6- 2 Duartes sitting and talking at La Catedral Castrense Santa Bárbara
Every year there is a celebration of Durate Day on the day he was born. The celebration usually starts at the flag at the capital then the celebration proceeds to Parque Duarte in the Colonial Zone to lay a wreath at the Duarte Monument. They then move on to the Cathedral of Santo Domingo for the church ceremony. The procession then moves on to the Altar de la Patria where Duarte is interred.
Juan Pablo Duarte was baptized on February 14, 1813 at Iglesia de Santa Bárbara now known as La Catedral Castrense Santa Bárbara.

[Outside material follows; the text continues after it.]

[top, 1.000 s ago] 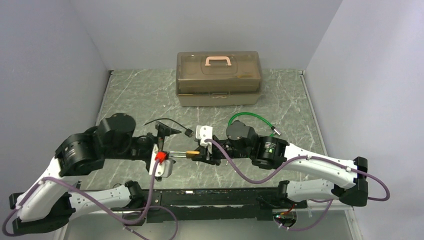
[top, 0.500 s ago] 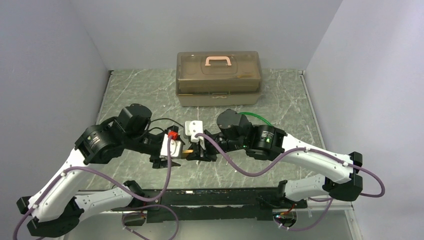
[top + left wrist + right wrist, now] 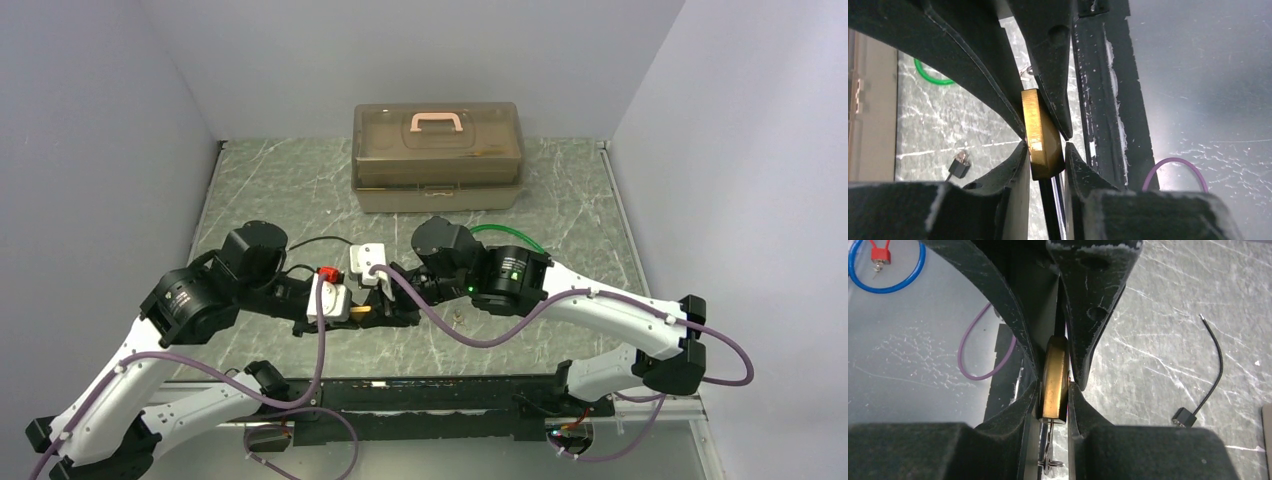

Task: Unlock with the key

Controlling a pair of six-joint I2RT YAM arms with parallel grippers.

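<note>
Brass padlock [image 3: 1040, 132] edge-on, pinched between left tool [image 3: 1044, 150], right tool [image 3: 1054, 387].

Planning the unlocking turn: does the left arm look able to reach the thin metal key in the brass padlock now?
Probably not. The left gripper is shut on the brass padlock, and the thin metal key sticks out its far end, between the clamped fingers of the right gripper.

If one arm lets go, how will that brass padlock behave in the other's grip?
Likely rigid and heavy for its size: the brass padlock looks solid metal. Its smooth faces, pinched at an end by the left gripper, may slip or pivot. The key with its ring would probably dangle.
</note>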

There is even a Juan Pablo Duarte school in New York, USA.
There is a statue of Juan Pablo Duarte on Sixth Avenue near Canal Street in New York, USA.
In the courtyard of Fortaleza de Ozama there is a dungeon where Juan Pablo Duarte was imprisoned during the Haitian occupation until his release in 1836. There is an opening (it was not there in the days of Duarte) where you can look down into the dungeon.
Altar de la Patria in Independencia Park is a national pantheon dedicated to the national heroes who are buried here. Juan Pablo Duarte, Francisco del Rosario Sanchez y Ramon Matias Mella.
8- Pico Duarte Summit
The highest mountain in the Caribbean, Pico Duarte, is named after Duarte.